= TASK TO COMPLETE =
Within the listing below, show every line that contains the word "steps".

= TASK MATERIAL =
--
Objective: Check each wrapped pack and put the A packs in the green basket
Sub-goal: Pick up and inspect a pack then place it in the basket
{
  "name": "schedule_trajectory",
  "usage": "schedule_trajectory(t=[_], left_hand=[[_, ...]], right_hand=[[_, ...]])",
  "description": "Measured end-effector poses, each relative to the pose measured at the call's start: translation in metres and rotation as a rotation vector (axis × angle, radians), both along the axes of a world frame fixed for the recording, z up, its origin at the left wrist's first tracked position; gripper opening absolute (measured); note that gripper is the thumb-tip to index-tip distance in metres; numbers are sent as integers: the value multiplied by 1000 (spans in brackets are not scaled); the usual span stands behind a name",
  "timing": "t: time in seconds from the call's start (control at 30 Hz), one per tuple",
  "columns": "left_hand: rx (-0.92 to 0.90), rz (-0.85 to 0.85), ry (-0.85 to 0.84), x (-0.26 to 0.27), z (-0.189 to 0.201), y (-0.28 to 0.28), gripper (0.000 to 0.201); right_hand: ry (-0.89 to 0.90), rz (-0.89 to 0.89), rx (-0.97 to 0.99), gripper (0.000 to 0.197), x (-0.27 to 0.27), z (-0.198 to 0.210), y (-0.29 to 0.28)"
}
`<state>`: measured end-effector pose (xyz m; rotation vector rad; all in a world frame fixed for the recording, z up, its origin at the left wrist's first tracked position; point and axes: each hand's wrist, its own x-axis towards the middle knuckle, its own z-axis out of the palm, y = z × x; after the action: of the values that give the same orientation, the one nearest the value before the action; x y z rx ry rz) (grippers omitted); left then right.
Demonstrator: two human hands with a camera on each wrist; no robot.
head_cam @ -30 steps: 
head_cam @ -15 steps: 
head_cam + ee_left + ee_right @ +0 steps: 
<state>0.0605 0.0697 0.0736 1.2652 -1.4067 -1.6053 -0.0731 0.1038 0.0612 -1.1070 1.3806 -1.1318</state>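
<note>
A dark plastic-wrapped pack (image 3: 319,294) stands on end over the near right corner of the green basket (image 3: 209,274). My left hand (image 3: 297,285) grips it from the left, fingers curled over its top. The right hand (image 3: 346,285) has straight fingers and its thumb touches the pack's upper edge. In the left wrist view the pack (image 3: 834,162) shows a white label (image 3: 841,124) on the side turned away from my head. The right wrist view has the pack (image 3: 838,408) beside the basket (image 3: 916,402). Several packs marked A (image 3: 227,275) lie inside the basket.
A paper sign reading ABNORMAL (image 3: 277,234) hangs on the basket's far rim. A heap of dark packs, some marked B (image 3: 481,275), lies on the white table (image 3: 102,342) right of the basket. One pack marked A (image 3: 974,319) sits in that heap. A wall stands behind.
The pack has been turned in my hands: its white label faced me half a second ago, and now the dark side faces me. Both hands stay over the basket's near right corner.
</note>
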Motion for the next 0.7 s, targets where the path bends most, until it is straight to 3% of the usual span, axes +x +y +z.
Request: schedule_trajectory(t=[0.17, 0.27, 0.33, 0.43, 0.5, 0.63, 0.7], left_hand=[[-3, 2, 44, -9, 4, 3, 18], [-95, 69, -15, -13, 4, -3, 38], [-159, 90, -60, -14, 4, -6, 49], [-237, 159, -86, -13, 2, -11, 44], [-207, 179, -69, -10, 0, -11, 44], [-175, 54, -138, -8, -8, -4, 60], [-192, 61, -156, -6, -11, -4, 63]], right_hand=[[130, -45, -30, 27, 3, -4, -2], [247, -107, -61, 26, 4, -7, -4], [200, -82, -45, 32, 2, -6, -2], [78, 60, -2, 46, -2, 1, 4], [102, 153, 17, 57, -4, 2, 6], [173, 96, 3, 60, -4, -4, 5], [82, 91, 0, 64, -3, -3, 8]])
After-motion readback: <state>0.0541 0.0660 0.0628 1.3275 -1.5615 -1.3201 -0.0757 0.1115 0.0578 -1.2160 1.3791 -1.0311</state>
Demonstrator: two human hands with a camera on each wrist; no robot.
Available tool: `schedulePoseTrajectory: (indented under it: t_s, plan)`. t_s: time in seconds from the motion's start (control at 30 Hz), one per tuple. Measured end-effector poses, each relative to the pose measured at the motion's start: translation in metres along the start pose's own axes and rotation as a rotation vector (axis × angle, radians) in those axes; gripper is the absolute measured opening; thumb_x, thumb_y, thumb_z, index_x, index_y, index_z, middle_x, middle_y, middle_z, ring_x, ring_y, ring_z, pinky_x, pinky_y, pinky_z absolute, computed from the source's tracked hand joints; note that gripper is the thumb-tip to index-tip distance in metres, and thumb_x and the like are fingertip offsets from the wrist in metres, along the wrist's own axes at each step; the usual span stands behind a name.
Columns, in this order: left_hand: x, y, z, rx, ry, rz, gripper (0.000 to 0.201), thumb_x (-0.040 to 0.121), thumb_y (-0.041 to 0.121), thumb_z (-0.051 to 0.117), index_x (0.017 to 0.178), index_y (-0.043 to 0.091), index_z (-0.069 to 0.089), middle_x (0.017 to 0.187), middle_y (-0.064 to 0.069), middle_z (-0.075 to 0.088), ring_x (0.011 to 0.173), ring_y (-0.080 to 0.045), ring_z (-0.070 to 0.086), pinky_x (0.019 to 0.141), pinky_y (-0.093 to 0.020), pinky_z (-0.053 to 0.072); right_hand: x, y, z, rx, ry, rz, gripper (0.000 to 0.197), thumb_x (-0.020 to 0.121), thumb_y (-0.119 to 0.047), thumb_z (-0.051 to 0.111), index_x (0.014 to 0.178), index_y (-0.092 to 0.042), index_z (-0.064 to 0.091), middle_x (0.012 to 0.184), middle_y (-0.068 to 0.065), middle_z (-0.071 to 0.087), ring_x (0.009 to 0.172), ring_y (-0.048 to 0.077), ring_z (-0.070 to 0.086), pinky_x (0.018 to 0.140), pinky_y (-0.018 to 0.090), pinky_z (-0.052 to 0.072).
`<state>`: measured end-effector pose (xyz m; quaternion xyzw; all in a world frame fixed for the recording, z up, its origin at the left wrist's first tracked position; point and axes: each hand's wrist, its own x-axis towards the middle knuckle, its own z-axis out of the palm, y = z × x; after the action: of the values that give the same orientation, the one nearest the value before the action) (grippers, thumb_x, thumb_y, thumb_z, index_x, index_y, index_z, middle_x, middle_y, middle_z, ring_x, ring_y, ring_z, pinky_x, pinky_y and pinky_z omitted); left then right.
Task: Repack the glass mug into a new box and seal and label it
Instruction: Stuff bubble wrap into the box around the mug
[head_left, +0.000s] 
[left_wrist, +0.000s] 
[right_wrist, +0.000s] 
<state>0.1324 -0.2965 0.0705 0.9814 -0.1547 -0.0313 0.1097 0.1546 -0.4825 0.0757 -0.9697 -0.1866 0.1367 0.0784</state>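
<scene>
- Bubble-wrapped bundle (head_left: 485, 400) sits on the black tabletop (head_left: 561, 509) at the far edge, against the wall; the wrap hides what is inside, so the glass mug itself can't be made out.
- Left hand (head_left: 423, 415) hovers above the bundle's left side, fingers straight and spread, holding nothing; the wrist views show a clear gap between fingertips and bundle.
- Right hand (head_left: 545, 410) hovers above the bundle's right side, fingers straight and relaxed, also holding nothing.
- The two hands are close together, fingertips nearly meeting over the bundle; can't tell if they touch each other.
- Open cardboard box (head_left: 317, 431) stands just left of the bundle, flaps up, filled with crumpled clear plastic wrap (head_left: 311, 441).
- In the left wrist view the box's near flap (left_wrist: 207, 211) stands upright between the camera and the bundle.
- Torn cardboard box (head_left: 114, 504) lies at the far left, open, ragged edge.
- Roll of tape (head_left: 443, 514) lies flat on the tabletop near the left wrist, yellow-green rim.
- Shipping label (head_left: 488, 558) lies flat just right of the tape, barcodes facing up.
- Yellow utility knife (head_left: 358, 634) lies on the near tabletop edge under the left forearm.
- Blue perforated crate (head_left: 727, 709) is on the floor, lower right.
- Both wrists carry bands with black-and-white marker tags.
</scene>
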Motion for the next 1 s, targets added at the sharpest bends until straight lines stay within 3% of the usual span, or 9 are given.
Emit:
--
= RESPONSE TO THE EXERCISE =
head_cam @ -30 steps: 
head_cam @ -15 steps: 
head_cam + ee_left + ee_right @ +0 steps: 

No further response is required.